# Problem
Nothing past the line containing "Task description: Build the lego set" belongs in the output. Copy exactly every line of the data below from the first up to and including it.

# Material to process
● ● ● ● ●

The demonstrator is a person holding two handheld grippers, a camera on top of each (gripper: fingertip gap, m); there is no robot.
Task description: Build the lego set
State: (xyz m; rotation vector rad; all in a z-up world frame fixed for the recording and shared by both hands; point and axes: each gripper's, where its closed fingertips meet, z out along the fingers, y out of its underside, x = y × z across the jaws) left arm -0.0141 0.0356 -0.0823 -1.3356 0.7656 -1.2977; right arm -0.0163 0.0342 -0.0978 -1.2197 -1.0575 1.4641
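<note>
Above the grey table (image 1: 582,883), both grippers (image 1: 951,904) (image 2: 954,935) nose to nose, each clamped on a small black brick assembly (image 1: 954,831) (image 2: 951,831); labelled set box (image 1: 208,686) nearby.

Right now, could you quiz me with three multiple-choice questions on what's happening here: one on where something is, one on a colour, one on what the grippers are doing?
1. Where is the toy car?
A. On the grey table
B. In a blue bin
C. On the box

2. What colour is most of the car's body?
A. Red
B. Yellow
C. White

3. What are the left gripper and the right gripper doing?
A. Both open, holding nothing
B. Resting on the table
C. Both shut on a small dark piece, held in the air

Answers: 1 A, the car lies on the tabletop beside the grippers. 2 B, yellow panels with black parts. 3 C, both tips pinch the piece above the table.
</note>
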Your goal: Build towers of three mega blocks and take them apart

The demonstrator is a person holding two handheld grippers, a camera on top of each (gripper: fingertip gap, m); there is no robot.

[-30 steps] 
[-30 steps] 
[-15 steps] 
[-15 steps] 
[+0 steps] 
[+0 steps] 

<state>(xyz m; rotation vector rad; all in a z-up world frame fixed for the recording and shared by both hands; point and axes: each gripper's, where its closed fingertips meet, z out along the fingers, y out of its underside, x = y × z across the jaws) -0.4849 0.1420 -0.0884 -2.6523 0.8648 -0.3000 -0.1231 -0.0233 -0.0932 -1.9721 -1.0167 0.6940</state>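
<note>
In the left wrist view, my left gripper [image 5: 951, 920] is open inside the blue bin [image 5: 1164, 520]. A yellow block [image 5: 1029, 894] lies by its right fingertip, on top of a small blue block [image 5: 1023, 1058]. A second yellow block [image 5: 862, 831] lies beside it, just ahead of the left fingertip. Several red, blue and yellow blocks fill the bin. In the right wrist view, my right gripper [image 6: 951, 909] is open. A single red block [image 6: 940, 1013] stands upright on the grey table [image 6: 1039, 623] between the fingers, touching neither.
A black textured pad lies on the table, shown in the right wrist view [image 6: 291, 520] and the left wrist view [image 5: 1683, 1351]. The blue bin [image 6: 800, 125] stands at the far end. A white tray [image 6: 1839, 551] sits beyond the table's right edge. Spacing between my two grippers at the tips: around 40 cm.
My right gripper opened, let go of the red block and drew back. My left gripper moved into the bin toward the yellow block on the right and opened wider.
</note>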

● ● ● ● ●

# Output of the task
The demonstrator is a person holding two handheld grippers, a camera on top of each (gripper: fingertip gap, m); there is no robot.
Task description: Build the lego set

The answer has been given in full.